If there is a repository that uses it directly (in its `scripts/` directory),
it should be switched to using a plugin, which can explicitly declare
`showdown` as a dependency, rather than depending on it at the root of the
repository. (This is how `hexo-typescript-api-box` does it on the
`apollo-client` docs, which has correctly removed the direct dependency.)
Luckily, these repositories now have tests so if any of these fail, we should
know pretty easily and be able to add the dependency back to just those that
need it.
Generators are used for generating additional content in Hexo. While these
are great for making a blog (for example, `hexo-generator-index` to put all
your blog posts on an index page, `hexo-generator-tag` to keep a page updated
with all your trending blog tags, and `hexo-generator-archive` if you want to
store your aging content somewhere where nobody will find it), they don't seem
to be at all necessary for our purposes, which are documentation.
Unfortunately, they are in the default skeleton of a new Hexo project and they
don't seem to have ever been removed from our non-blog docs deployments,
despite the fact that they seem unnecessary.
In an effort to drastically reduce the overhead of maintaining these docs
deployments, I'm removing these as "unnecessary" until proven otherwise.
For reasons unbeknownst to me, the changes below were only being complained
about in the CI environment but _not_ when I ran `npm run lint` locally.
It seems partially related to the OS its ran on, so I imagine there might be
some other sub-dependency at play here. In an effort to fix this, I just
spawned a Ubuntu docker image, checked out this repository and ran the same
`npm run lint`. This produced identical results to Travis, so I ran
`npm run lint-fix`, then saved the `git diff` results and have applied this
locally.
This should allow us to re-enable `prettier` in CI, though I have plans to
separate that from the actual `npm test` runs. This should result in a better
workflow for managing PRs.
* docs: Use `devDependencies` instead of `dependencies`.
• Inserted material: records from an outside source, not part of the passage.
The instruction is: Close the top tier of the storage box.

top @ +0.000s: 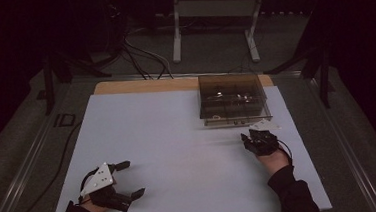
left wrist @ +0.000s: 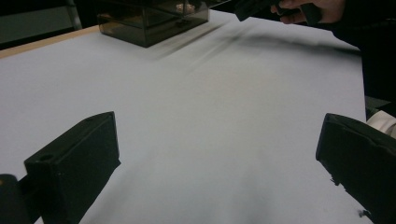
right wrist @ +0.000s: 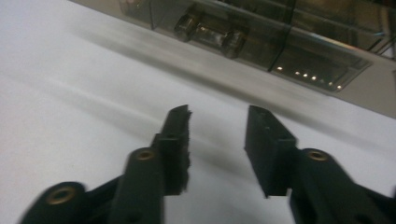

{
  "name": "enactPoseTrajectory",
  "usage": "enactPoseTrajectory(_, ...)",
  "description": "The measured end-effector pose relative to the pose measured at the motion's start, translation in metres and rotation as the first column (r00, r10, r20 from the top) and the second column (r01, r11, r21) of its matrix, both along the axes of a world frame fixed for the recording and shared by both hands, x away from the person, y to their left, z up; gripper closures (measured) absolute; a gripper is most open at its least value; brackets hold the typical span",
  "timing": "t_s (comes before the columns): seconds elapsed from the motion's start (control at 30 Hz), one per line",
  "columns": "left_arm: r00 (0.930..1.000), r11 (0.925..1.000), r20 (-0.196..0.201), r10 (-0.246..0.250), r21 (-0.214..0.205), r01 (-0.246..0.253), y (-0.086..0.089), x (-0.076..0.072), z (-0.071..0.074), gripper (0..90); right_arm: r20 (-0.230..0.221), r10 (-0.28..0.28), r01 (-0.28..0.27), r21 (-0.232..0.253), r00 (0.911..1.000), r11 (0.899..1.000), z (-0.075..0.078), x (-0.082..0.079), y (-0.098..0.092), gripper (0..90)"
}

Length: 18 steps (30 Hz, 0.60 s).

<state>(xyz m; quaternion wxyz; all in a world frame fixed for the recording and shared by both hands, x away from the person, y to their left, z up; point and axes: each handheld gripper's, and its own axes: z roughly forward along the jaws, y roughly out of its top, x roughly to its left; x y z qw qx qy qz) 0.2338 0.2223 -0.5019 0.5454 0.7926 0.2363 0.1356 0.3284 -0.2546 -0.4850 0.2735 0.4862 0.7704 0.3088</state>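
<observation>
A smoky transparent plastic box (top: 233, 99) stands at the far right of the white tabletop (top: 178, 136), with small metal parts dimly visible inside. My right gripper (top: 250, 134) rests just in front of the box's near edge, pointing at it. In the right gripper view, the right gripper (right wrist: 218, 112) has a narrow gap between its jaws with nothing in it, and the box (right wrist: 280, 42) lies a short way ahead. My left gripper (top: 135, 178) sits near the front left corner. Its jaws are spread wide and empty (left wrist: 219, 123) over bare table.
The box (left wrist: 149, 23) and the person's right hand (left wrist: 303, 7) appear far off in the left gripper view. A wooden strip (top: 144, 85) edges the table's far side. Behind it are cables (top: 142, 56) and a white metal stand (top: 214, 14) on the floor.
</observation>
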Motion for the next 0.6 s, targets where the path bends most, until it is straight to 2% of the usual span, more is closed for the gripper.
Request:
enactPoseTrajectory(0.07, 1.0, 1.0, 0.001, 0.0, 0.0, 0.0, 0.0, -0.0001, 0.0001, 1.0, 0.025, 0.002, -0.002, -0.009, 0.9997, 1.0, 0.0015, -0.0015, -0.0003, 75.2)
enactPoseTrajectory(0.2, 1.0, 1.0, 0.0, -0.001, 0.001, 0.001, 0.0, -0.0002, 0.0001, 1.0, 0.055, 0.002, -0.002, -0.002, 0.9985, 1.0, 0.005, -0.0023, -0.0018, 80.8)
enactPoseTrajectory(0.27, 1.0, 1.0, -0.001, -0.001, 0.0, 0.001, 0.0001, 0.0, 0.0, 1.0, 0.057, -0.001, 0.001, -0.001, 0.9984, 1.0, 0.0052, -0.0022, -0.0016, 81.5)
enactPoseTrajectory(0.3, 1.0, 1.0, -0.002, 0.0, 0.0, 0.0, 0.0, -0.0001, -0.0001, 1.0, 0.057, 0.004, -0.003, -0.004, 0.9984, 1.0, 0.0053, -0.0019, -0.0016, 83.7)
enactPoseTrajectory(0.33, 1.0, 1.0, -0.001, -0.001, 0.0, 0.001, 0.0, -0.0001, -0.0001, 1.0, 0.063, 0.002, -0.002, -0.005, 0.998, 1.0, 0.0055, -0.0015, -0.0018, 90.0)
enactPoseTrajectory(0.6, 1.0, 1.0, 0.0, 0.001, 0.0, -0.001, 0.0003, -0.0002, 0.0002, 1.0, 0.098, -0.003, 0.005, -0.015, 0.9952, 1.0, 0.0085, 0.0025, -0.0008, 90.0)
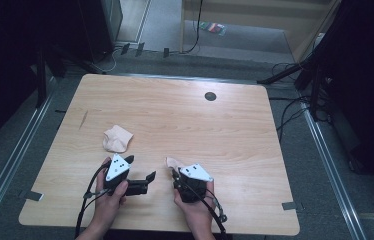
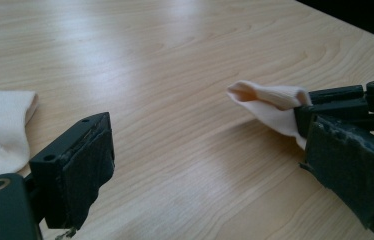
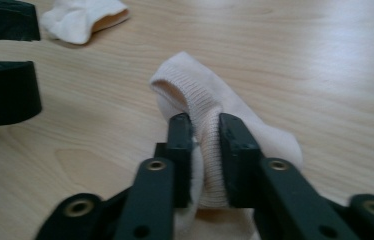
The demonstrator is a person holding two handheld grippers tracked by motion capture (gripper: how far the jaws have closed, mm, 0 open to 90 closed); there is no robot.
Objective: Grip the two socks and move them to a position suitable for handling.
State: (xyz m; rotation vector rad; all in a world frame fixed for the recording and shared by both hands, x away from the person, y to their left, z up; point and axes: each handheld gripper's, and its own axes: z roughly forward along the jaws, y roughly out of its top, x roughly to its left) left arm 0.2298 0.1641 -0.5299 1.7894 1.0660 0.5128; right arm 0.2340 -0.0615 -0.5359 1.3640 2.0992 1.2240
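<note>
Jaws of the right gripper [image 3: 205,160] pinch a sock [image 3: 210,100] (cuff gaping); left gripper [image 2: 200,170] open, empty.

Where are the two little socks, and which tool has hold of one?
Held sock [image 3: 202,95], right gripper view: on its ribbed cuff above the jaws.
Loose sock [image 1: 117,138], high view: on its bunched middle.
Right gripper [image 3: 206,150], right gripper view: between the jaw tips, which pinch the held sock.
</note>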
It's safe to mark all dependencies of this theme as 'dev' dependencies, as
none of them are needed to be installed in a production setting.
This was done automatically, so in some cases, this merges existing
`devDependencies`, and may also have added a missing `nodemon` `devDependency`
in cases where it was missing. In other cases, this commit may not have
made such a change.
* docs: Remove _config.yml options now covered by global theme config.
* docs: Add `_multiconfig.yml`, a build artifact, to docs `.gitignore`.
* docs: Use theme from npm, rather than submodule, using `chexo`.
The theme which the docs in this repository are based on
([`hexo-theme-meteor`](https://github.com/meteor/hexo-theme-meteor)) has been
published to npm.
Additionally, most of the configuration which was once present in this
repository's `_config.yml` file, has been moved into an Apollo-centric theme
configuration npm,
[`apollo-hexo-config`](https://www.npmjs.com/package/apollo-hexo-config) (and
similarly, [GitHub](https://github.com/apollographql/apollo-hexo-config)).
The theme bundled in this npm is a converged version of the two `apollo`
and `master` branches on the `hexo-theme-meteor` repository, which is a result
of the work undertaken in https://github.com/meteor/hexo-theme-meteor/pull/51.
Lastly, this makes use of a new `chexo` npm which acts as a wrapper for `hexo`
but permits the use of an inherited configuration from npm, rather than a
statically defined CLI file parameter (previously with `--config a,b`).
* docs: Upgrade Hexo generator/tag/server dependencies.
* docs: Add missing `meteor-theme-hexo` package.
This was apparently missed, only on this repository (???) in my automated
commits, probably due to my own error.